Diversi gruppi armati di opposizione hanno lanciato un’offensiva a sorpresa in Siria alla fine del mese scorso, guidata da Hayat Tahrir-al-Sham (HTS). Con le forze governative che hanno offerto poca o nessuna resistenza, i militanti hanno rapidamente conquistato diverse città importanti, prendendo infine la capitale, Damasco, sabato. Assad è fuggito in Russia con la sua famiglia, dove hanno ottenuto asilo.

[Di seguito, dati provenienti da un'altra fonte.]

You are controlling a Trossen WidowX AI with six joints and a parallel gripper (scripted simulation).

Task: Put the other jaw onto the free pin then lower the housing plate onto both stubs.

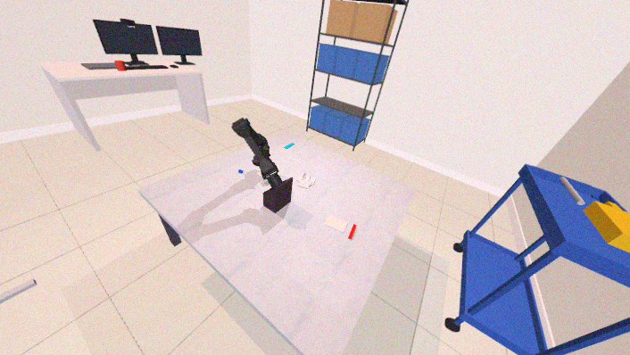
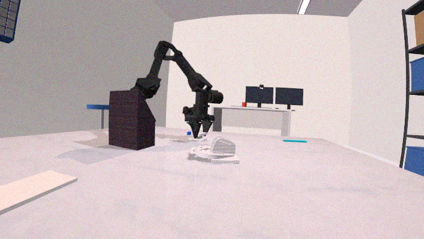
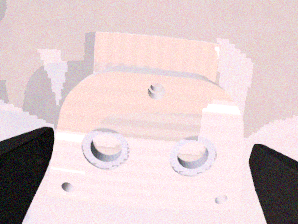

Rivolgendosi a una congregazione di migliaia di persone mercoledì, l’ayatollah Khamenei ha detto che «non ci dovrebbero essere dubbi sul fatto che ciò che è accaduto in Siria sia stato il risultato di un complotto congiunto americano-sionista». Affrontando il futuro del cosiddetto «Fronte della Resistenza» – una coalizione di gruppi sostenuti dall’Iran in tutto il Medio Oriente – il religioso ha insistito sul fatto che, nonostante le previsioni contrarie di alcuni analisti, la struttura «abbraccerà l’intera regione più che mai».
«La resistenza è… una dottrina che diventa più forte sotto pressione», ha affermato il Khamenei.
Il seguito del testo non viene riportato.